• _Work task_:
The job is to find each line of the records below that includes the word "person" and copy it.
[Opening Given information section]
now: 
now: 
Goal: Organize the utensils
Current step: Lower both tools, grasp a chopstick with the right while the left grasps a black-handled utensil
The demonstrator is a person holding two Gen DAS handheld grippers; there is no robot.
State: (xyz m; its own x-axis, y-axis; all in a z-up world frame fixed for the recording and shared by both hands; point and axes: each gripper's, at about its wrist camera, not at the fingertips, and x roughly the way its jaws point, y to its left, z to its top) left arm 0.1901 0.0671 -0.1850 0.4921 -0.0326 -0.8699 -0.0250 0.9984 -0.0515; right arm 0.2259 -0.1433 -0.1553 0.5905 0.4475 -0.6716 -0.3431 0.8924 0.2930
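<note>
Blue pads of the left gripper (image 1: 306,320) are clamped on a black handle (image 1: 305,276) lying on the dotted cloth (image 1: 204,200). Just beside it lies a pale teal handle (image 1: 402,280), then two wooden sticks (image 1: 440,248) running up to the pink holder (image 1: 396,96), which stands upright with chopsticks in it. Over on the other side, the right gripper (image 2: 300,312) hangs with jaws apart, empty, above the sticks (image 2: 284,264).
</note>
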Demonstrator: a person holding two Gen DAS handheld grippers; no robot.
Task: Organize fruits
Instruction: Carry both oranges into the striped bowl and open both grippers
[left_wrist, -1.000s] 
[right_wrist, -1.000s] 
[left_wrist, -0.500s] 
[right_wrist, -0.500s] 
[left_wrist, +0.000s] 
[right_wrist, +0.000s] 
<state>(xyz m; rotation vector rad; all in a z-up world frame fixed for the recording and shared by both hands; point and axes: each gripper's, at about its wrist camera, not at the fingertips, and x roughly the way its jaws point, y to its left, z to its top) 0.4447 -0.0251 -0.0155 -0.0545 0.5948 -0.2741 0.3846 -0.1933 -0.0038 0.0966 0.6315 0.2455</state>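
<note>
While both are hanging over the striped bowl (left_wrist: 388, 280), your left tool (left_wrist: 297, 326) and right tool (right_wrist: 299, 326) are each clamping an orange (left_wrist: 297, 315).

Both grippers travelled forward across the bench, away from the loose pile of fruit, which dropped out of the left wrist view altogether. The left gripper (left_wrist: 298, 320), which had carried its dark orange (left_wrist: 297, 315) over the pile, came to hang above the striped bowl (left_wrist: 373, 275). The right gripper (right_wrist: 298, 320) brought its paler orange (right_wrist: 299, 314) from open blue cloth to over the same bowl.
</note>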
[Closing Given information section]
• _Output_:
The demonstrator is a person holding two Gen DAS handheld grippers; there is no robot.
Demonstrator: a person holding two Gen DAS handheld grippers; no robot.

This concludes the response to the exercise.